I am using Manjaro linux.
Andrea
The problem:
The problem here (as #Jens suggested in a comment) has to do with the use of the -e and pipefail options; -e makes the shell exit immediately if any simple command gets an error, and pipefail makes a pipeline fail if any command in it fails.
But what's failing? Take a look at the command here:
start_read=$(cat $READS | grep 'read' | head -n $(($Ndiv*${i}+1)) | tail -n 1)
Which, clearly, runs the cat, grep, head, and tail commands in a pipeline (which runs in a subshell so the output can be captured and put in the start_read variable). So cat starts up, and starts reading from the file and shoving it down the pipe to grep. grep reads that, picks out the lines containing 'read', and feeds them on toward head. head reads the first line of that (note that on the first pass, Ndiv is 0, so it's running head -n 1) from its input, feeds that on toward the tail command, and then exits. tail passes on the one line it got, then exits as well.
The problem is that when head exited, it hadn't read everything grep had to give it; that left grep trying to shove data into a pipe with nothing on the other end, so the system sent it a SIGPIPE signal to tell it that wasn't going to work, and that caused grep to exit with an error status. And then since it exited, cat was similarly trying to stuff an orphaned pipe, so it got a SIGPIPE as well and also exited with an error status.

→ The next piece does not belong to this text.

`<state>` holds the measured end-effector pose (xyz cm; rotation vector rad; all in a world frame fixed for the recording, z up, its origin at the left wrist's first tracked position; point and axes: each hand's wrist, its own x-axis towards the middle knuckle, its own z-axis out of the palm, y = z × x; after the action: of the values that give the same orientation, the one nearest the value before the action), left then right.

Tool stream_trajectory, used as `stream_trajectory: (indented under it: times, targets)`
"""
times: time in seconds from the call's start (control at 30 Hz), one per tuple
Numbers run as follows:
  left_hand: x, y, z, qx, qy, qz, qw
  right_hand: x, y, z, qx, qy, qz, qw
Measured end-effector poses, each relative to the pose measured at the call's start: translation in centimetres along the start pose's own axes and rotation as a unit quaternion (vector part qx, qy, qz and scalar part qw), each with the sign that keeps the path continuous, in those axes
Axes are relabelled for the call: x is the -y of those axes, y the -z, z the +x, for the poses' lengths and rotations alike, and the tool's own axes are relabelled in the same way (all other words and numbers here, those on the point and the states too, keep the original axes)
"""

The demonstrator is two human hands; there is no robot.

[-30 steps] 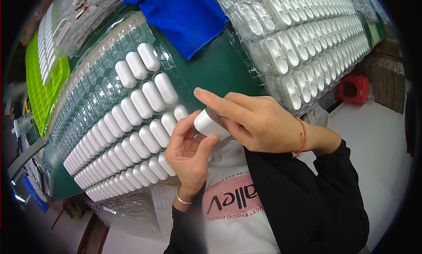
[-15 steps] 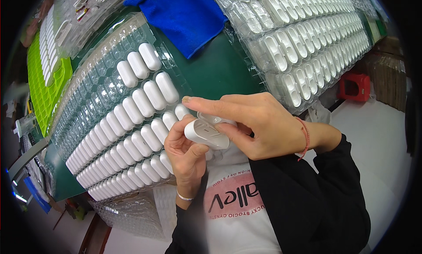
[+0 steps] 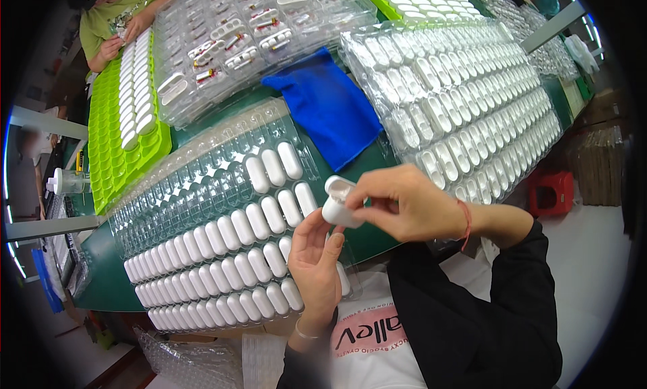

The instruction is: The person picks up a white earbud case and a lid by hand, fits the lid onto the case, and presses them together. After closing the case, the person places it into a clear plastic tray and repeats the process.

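Note:
A small white earbud charging case (image 3: 339, 212) with its lid raised is in front of me, above the near corner of a clear tray. Fingers and thumb of my left hand (image 3: 313, 264) are closed around its lower end. My right hand (image 3: 408, 204) has thumb and fingers pinched together at the case's right side, by the opening. The fingertips cover part of the rim, so whether they also hold something small cannot be seen. Beside my left hand, the clear blister tray (image 3: 182, 193) carries rows of closed white cases (image 3: 236, 231), with bare pockets at its far side.
A blue cloth (image 3: 330, 109) lies beyond my hands. Stacked clear trays of open white shells (image 3: 465, 96) stand at right. Farther off are a tray of small parts (image 3: 249, 32) and a green tray (image 3: 104, 133), where another person (image 3: 111, 25) works. A red stool (image 3: 549, 192) stands at right.
My view has swung to show more of the far table. The right hand's extended index finger has curled in, and its fingers now pinch at the opened case. The left hand still holds the case.

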<state>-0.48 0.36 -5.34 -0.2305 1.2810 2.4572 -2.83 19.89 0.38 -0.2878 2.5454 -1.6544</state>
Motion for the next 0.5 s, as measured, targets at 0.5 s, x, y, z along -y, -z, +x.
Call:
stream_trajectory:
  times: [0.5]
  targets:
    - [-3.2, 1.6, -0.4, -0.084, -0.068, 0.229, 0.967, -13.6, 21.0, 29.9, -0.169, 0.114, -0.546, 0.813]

Since both cat and grep exited with errors, and pipefail is set, that subshell will also exit with an error status, and that means the parent shell considers the whole assignment command to have failed, and abort the script on the spot.
Solutions:
So, one possible solution is to remove the -e option from the set command. -e is kind of janky in what it considers an exit-worthy error and what it doesn't, so I don't generally like it anyway (see BashFAQ #105 for details).
Another problem with -e is that (as we've seen here) it doesn't give much of any indication of what went wrong, or even that something went wrong! Error checking is important, but so's error reporting.

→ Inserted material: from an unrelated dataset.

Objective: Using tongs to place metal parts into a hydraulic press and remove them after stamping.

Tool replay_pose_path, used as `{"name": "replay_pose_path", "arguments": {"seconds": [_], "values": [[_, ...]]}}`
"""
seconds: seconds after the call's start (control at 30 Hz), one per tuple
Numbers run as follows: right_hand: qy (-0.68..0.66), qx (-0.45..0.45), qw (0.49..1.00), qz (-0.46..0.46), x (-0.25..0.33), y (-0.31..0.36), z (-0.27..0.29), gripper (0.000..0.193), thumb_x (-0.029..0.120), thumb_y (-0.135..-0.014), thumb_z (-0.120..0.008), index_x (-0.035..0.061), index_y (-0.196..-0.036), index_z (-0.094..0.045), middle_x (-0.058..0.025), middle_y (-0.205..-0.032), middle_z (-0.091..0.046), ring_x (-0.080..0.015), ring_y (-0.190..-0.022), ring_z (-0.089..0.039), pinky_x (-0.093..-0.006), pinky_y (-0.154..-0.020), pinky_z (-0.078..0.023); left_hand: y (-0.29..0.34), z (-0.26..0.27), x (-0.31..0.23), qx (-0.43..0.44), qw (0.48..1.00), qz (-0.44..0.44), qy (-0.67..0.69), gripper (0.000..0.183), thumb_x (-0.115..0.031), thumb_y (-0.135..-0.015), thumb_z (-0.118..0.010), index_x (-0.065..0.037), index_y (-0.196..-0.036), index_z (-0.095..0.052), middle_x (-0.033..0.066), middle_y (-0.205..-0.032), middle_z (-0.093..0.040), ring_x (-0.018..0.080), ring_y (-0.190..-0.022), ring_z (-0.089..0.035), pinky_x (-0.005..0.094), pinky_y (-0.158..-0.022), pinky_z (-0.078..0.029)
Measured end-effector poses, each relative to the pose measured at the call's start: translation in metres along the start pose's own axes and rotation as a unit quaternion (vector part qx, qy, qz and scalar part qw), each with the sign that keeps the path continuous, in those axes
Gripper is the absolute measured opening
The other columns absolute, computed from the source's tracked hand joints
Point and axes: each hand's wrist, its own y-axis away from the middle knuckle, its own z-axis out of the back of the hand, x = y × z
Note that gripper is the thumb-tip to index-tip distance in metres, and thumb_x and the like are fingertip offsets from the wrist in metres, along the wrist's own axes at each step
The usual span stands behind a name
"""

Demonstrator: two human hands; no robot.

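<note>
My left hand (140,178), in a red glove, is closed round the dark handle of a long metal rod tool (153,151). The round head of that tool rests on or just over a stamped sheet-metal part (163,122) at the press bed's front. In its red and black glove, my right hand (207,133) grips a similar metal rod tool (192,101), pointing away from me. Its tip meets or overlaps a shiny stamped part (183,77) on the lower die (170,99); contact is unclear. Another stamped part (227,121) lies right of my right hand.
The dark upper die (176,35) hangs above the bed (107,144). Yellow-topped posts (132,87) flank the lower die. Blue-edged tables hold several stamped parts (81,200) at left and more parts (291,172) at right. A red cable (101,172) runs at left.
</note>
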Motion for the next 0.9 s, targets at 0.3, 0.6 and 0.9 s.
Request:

(Note: the danger in removing -e is that your script might get a serious error partway through... and then blindly keep running, in a situation that doesn't make sense, possibly damaging things in the process. So you should think about what might go wrong as the script runs, and add manual error checking as needed. I'll add some examples to my script suggestion below.)

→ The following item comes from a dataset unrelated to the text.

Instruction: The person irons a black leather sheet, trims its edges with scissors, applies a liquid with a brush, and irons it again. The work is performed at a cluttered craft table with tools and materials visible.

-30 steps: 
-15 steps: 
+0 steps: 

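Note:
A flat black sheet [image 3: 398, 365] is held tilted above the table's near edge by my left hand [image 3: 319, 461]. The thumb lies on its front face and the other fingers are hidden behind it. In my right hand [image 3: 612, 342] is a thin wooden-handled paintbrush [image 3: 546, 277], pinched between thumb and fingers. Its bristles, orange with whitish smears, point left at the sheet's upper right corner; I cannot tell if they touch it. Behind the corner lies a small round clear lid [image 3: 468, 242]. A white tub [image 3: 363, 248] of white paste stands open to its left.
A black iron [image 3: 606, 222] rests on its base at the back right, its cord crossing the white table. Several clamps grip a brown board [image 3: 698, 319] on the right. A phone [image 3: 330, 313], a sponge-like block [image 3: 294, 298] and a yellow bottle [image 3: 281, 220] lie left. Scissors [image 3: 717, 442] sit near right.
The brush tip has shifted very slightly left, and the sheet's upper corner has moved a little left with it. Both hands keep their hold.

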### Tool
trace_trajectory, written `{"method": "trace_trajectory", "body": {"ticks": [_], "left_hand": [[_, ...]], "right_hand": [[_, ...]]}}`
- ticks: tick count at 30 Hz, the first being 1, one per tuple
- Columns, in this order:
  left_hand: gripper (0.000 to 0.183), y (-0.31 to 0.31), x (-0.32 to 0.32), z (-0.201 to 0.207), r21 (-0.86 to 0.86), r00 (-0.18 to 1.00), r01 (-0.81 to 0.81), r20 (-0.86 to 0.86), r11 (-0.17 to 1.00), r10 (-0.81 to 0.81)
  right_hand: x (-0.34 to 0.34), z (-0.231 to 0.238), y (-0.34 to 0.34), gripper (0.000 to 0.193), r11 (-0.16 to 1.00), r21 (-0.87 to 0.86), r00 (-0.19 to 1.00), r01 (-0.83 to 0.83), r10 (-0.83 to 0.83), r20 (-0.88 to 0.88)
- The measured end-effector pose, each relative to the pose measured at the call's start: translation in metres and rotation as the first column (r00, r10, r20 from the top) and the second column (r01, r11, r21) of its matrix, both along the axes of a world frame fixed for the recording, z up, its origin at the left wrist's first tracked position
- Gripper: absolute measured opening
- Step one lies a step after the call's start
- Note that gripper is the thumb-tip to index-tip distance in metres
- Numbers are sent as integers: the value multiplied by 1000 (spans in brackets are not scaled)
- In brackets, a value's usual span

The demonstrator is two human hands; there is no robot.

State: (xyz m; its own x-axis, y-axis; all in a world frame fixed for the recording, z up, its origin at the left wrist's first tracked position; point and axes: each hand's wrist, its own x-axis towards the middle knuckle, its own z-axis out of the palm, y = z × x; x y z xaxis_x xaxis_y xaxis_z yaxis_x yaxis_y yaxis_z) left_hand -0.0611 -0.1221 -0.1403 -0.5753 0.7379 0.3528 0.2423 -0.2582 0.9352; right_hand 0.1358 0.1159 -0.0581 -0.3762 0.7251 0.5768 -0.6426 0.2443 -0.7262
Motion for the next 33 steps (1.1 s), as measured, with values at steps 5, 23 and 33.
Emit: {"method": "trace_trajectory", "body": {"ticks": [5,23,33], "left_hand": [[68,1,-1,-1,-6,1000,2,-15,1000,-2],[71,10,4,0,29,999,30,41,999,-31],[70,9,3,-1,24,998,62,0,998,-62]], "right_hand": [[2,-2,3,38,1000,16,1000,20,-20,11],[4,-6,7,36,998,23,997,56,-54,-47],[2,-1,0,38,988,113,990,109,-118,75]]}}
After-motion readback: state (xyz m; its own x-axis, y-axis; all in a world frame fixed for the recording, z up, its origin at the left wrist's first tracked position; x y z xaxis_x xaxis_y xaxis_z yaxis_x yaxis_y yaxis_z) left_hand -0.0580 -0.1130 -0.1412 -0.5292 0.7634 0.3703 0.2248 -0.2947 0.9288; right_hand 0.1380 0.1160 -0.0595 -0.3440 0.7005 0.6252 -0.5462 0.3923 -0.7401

Anyway, just removing -e is just papering over the fact that this isn't a really good approach to the problem. You're reading (or trying to read) over the entire file multiple times, and processing it through multiple commands each time. You really should only be reading through the thing twice: once to figure out how many reads there are, and once to break it into chunks. You might be able to write a program to do the splitting in awk, but most unix-like systems already have a program specifically for this task: split. There's also no need for cat everywhere, since the other commands are perfectly capable of reading directly from files (again, #Jens pointed this out in a comment).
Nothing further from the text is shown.